This is a random forest classifier developed for the course: INF01017 - Aprendizado de Máquina (2019/2).
This application requires Python version 3.6 or newer
There is a Makefile in the project folder which has set up rules for installing and running this application. Make sure you are on a python 3.6+ enviroment and call make setup
.
main.py [-h] -d DATASET -a ATTRIBUTES [-s SEED] [-m M] [-n NTREE] [-k KFOLDS] [-p] [-v]
Random Forest Classifier
mandatory arguments:
-d DATASET, --dataset DATASET
Path to csv dataset for training or classification.
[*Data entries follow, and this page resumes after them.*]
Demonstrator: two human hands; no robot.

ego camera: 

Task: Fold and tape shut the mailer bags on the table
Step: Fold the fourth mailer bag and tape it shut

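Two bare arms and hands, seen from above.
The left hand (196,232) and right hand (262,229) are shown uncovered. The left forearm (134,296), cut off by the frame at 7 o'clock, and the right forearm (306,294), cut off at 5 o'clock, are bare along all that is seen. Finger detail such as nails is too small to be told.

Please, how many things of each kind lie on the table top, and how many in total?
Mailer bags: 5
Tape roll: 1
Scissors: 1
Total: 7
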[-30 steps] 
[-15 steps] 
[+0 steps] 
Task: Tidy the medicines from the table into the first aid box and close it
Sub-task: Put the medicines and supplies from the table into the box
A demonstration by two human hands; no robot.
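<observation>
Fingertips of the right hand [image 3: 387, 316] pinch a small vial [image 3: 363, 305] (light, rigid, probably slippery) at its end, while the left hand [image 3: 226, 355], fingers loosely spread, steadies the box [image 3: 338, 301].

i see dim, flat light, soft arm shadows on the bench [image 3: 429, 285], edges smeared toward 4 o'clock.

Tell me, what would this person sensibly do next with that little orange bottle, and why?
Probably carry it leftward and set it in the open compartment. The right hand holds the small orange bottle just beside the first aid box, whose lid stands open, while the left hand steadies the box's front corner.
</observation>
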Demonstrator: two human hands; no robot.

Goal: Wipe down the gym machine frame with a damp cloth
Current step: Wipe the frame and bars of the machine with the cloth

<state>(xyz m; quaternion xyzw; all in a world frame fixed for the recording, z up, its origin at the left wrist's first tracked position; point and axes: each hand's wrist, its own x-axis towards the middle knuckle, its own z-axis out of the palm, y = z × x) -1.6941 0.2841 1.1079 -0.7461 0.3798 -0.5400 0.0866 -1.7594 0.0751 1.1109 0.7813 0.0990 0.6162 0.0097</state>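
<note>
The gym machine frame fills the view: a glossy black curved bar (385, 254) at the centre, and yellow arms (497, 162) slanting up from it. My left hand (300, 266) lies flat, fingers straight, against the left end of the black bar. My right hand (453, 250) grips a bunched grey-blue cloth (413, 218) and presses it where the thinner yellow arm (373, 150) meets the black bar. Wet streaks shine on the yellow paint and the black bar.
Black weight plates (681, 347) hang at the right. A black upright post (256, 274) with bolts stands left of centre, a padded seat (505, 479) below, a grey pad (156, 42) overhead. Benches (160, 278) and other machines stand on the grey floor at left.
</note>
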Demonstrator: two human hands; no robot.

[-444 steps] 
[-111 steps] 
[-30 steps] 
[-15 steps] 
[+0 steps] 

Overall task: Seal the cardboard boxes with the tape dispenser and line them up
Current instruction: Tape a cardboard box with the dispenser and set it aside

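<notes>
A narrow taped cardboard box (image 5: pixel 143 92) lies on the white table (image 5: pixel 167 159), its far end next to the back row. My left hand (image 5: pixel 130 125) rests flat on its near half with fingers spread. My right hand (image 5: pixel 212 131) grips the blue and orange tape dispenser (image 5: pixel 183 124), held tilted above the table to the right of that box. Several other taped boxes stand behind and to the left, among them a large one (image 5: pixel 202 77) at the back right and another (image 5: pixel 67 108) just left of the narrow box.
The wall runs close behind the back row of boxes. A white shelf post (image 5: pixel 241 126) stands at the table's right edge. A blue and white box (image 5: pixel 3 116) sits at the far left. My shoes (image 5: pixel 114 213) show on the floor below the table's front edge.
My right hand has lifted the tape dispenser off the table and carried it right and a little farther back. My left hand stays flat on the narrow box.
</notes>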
-a ATTRIBUTES, --attributes ATTRIBUTES
Path to json object containing attributes wich will be
used and its kind information.
optional arguments:
-h, --help show this help message and exit
-s SEED, --seed SEED Seed to random numbers and sampling.
-m M Number of sample attributes used on each division on
tree [if not present, all attributes are used].
-n NTREE, --ntree NTREE
Number of trees generated on ensamble [default: 5].
-k KFOLDS, --kfolds KFOLDS
Number of k-folds generated for cross-validation
[default: 5].
-p, --parallelize Parallelize with 2x number of cpu cores processes on
tree generation. WARNING: seed values wont work if -p
activated.
-v, --verbose